◆ EXERCISE INSTRUCTIONS
Look at each line of the listing. Copy those that hold the string "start".

◆ COLLECTED MATERIAL
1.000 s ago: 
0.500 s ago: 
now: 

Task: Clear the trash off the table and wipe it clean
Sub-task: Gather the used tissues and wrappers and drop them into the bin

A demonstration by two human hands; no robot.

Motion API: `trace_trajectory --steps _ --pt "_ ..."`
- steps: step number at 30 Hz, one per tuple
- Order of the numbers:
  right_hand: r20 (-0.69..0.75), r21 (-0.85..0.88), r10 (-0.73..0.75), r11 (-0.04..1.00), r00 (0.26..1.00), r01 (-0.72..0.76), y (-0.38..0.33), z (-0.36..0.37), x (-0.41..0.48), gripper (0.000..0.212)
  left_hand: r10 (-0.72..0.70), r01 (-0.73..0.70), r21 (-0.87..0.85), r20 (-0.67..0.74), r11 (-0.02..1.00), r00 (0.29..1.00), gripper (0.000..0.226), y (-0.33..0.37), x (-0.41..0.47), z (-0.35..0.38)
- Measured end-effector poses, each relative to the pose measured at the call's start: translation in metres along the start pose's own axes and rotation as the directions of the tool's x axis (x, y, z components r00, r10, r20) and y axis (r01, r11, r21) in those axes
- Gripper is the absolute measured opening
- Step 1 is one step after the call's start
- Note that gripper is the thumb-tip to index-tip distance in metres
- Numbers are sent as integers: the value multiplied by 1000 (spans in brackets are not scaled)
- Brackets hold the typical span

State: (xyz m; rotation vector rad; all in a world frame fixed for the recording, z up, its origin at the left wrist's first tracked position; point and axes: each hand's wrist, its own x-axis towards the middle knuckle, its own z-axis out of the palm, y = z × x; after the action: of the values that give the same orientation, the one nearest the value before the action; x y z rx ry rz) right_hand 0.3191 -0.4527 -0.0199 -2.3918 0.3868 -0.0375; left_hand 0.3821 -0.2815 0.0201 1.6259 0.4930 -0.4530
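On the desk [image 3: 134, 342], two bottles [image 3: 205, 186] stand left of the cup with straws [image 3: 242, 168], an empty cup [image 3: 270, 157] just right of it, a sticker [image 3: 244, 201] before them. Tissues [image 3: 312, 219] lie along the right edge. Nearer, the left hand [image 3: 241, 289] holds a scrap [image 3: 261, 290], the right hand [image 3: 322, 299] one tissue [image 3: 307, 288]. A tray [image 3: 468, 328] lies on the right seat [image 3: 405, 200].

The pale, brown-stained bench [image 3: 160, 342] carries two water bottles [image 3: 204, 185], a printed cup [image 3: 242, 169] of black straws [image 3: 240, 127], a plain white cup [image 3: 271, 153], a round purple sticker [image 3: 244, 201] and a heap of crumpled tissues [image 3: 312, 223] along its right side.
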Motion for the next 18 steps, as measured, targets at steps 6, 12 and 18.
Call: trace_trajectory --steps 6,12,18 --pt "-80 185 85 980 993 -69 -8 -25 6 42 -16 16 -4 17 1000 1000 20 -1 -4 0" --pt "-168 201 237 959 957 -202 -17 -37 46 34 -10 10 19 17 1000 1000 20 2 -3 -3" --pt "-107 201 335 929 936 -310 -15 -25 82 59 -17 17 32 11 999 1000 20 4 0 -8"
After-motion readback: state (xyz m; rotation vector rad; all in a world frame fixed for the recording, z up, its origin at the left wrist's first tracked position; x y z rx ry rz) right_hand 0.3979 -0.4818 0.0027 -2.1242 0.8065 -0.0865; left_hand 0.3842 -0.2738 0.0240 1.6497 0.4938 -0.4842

◆ SOLUTION TO THIS EXERCISE
- Measured end-effector poses, each relative to the pose measured at the call's start: translation in metres along the start pose's own axes and rotation as the directions of the tool's x axis (x, y, z components r00, r10, r20) and y axis (r01, r11, r21) in those axes
- Step 1 is one step after the call's start

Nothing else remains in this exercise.